Porvenir Oscuro: Asquerosa Humanidad 12” (La Vida Es Un Mus) Debut LP from this band that has been kicking around the New York punk scene for several years, releasing a tape and a 7” previously. If you haven’t heard Porvenir Oscuro, their sound is more punk than hardcore to me. Rather than being built around heavy riffs or dramatic changes, Porvenir Oscuro’s songs coalesce around galloping, Exploited-style beats and bubbly, melodic bass with lots of catchy fills. Then out of the left channel (the guitar and bass are panned a la the first Ramones album) comes a screeching, wailing, noise-drenched guitar. You don’t notice how fucked the guitar sound is at first because it’s low in the mix, but despite the way it sits back in the mix and how drenched in distortion it is, the guitars still chime in with some catchy licks on tracks like “Violencia.” Atop all of this, the vocalist delivers rapid-fire invective in the verses that culminate in catchy, chanted choruses. Porvenir Oscuro has the straightforward catchiness of classic, Riot City Records-style punk, but dressed up with the stronger musicianship and dramatic arrangements necessary to stand toe to toe with the great hardcore bands in the world right now. This makes me think of leather, bristles, studs, acne, fists in the air, and tons of punks screaming along.
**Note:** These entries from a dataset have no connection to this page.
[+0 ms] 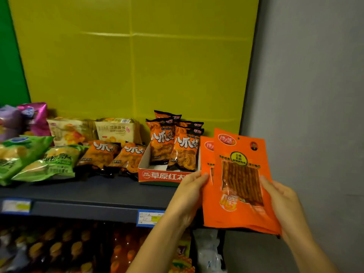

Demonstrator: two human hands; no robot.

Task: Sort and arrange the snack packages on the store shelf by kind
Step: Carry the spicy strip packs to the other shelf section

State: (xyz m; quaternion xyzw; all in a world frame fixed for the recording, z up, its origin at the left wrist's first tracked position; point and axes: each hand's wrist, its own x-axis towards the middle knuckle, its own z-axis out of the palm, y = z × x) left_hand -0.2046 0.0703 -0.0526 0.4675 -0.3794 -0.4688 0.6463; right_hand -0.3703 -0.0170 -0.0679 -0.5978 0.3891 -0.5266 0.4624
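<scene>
1. Several flat orange packets [239,180] sit fanned in a stack at the lower right of the frame, in front of the shelf edge [88,194], pinched between both hands. The left hand [190,191] has its fingers curled onto the stack's left edge; the right hand [279,196] grasps the right edge, thumb over the front.
2. They look thin, light and floppy, with glossy film that is probably slippery; the fan suggests they slide on each other. Holding both side edges, or squaring the stack and pinching low down, seems safest. A clear window shows reddish strips inside, likely bendable rather than brittle.
3. Writing on the orange packets is too blurred to read; a red oval logo and a small portrait sit at the top.
4. Centre of the frame: dark orange bags [174,146] marked "八爪烧" stand in a red-and-white carton [157,175] printed "草原红太", the rest hidden by the hand.
5. Left of centre, a cream pack [118,131] lies upside down, reading "Croissant".
6. Green chip bags [35,158] fill the left; their text is unclear.
</scene>
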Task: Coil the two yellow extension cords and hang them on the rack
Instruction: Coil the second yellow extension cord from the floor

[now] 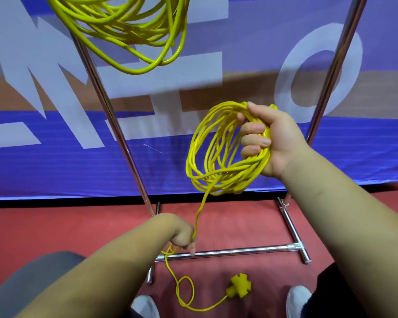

Spirito di Lupo: 4 Songs cassette (Iron Lung Records) Debut cassette from this Italian band that springs from the same fertile scene as recent bands like Kobra and Horror Vacui. Like Kobra, Spirito di Lupo has an artsy hardcore sound, like they’re angry and sound like shit for complex political and aesthetic reasons rather than just because they’re drink or bored or some similarly shallow reason. The recording is very raw and analog, with sheaths of tape hiss and room noise threatening to muffle the music, yet it’s so passionate and intense that it still cuts through, making it even more meaningful when it does. Much of Spirito di Lupo’s dynamism comes from variations in tempo and the trade-offs between two vocalists, each of whom has a distinct sound, but who come together to make a noise that is greater than the sum of its parts. There’s something coy about this tape, like it’s shy about revealing itself to the listener, but that sense of mystery pulled me in.